● ABOUT THIS TASK
In the material below, find every line containing the string "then" and return it.

___ STORED DATA ___

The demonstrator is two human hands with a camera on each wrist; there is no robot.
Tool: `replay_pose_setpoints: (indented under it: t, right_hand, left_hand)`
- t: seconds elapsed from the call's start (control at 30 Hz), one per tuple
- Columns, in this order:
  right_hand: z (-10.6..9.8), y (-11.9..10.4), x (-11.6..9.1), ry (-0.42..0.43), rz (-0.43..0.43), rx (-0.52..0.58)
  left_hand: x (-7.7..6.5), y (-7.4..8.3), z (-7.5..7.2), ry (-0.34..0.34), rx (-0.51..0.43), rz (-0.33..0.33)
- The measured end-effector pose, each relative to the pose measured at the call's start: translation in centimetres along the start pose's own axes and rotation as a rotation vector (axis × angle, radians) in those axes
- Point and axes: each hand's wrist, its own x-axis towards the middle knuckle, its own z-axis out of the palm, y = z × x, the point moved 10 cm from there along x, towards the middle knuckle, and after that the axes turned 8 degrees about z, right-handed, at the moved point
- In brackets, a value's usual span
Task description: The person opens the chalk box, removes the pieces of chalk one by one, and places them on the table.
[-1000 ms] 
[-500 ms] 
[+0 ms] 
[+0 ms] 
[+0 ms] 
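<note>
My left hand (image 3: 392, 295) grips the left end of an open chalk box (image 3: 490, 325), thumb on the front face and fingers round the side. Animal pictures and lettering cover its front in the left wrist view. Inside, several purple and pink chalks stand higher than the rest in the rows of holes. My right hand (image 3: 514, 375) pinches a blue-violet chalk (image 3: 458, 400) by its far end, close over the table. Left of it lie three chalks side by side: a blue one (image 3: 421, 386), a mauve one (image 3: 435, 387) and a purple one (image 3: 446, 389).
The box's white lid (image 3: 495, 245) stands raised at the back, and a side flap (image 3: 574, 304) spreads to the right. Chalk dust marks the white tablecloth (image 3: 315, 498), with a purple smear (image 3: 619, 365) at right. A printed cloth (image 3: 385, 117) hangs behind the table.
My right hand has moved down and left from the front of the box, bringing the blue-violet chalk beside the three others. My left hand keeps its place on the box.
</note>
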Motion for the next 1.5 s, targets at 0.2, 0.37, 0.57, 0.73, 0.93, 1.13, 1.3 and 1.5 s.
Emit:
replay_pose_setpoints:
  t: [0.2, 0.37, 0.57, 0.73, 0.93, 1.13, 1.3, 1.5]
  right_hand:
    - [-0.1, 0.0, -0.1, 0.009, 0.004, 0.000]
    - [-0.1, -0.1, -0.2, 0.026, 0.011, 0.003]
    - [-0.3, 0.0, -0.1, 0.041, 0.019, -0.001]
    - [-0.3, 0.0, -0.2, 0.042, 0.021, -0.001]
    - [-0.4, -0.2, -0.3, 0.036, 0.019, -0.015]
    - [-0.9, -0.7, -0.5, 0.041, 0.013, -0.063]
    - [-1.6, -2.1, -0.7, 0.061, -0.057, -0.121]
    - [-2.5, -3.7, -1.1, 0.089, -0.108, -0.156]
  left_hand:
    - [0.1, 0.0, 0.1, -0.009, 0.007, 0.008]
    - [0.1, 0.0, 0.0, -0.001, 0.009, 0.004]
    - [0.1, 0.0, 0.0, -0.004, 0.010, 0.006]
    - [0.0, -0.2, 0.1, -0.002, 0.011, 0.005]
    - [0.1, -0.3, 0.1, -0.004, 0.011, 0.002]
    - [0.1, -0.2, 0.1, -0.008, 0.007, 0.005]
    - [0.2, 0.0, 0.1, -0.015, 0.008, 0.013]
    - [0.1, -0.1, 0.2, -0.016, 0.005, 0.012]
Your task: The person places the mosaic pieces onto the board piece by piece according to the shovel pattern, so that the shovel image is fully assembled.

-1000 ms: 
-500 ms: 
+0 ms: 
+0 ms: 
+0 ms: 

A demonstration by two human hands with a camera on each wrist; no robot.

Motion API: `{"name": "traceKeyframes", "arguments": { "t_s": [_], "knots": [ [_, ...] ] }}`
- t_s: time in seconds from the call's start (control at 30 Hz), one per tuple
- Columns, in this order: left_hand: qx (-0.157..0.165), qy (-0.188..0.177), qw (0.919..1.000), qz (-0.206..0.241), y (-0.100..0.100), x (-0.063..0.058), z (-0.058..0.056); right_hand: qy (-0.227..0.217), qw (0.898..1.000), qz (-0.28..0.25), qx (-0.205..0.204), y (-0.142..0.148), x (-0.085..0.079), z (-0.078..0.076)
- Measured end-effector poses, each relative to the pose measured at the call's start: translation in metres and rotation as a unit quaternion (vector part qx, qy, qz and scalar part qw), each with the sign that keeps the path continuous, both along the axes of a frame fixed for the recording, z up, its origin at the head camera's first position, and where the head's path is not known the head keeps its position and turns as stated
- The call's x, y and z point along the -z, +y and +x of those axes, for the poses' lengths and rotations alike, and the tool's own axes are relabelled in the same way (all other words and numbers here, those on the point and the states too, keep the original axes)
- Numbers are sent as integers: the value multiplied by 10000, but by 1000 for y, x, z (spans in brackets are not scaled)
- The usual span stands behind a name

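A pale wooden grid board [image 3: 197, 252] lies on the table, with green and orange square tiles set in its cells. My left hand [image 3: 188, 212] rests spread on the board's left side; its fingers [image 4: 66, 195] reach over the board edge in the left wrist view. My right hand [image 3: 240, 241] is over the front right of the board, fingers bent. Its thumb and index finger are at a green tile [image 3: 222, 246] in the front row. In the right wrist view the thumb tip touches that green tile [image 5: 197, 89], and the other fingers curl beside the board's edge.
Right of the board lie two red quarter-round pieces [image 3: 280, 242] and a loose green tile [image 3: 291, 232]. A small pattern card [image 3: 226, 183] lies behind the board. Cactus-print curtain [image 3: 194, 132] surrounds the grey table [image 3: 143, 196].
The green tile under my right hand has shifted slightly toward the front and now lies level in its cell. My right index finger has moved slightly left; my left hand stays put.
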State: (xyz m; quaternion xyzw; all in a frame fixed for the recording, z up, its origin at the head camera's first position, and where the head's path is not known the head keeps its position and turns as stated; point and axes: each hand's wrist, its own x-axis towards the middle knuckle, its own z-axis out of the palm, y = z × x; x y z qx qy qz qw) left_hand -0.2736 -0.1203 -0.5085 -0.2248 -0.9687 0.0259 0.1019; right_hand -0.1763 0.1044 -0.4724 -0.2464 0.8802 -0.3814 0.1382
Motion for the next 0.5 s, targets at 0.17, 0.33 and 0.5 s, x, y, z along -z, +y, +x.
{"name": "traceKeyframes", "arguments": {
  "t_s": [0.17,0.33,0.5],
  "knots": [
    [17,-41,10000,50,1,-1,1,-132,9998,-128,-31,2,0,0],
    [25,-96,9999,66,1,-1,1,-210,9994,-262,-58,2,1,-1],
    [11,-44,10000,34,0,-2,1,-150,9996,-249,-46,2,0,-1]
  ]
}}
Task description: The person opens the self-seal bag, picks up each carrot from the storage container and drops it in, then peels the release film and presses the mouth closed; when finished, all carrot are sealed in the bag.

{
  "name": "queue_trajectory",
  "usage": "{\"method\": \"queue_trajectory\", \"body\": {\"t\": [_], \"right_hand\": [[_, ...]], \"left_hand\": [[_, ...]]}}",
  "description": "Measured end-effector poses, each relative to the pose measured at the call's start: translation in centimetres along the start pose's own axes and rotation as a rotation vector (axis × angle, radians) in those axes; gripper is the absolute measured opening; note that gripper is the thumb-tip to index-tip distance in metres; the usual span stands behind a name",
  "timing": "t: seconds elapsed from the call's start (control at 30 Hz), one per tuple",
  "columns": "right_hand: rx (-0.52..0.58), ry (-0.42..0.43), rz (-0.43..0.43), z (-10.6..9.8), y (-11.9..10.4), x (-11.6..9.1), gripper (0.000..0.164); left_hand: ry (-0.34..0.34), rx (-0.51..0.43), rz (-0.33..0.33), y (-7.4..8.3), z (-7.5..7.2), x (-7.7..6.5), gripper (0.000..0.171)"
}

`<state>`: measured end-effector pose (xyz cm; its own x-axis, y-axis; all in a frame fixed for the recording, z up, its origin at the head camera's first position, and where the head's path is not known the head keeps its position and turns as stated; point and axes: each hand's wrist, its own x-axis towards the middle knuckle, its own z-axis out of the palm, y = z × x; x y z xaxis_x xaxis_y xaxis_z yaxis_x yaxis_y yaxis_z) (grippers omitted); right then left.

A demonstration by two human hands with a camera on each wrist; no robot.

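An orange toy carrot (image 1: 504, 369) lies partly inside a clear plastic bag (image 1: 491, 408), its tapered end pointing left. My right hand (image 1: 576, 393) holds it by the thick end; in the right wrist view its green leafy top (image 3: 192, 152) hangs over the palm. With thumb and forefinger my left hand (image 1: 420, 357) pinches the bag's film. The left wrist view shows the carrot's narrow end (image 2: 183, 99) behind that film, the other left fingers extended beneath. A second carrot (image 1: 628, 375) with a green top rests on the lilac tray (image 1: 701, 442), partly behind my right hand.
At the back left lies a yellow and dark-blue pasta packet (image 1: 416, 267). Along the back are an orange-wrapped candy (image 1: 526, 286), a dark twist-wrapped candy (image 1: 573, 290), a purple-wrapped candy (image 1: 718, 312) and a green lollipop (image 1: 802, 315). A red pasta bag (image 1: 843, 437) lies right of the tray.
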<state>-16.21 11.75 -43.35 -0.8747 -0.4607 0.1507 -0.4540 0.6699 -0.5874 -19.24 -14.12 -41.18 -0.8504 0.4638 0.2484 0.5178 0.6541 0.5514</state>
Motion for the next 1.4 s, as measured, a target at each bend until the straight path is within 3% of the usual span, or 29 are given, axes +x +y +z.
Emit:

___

● REPLY TO THE EXERCISE
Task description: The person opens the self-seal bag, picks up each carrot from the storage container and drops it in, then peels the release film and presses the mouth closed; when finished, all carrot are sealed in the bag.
`<state>`: measured end-effector pose (xyz cm; its own x-axis, y-axis; all in a frame fixed for the recording, z up, its origin at the head camera's first position, and where the head's path is not known the head keeps its position and turns as stated; point and axes: each hand's wrist, its own x-axis towards the middle knuckle, its own z-axis out of the palm, y = z × x; x y z xaxis_x xaxis_y xaxis_z yaxis_x yaxis_y yaxis_z) (grippers omitted); right then left.

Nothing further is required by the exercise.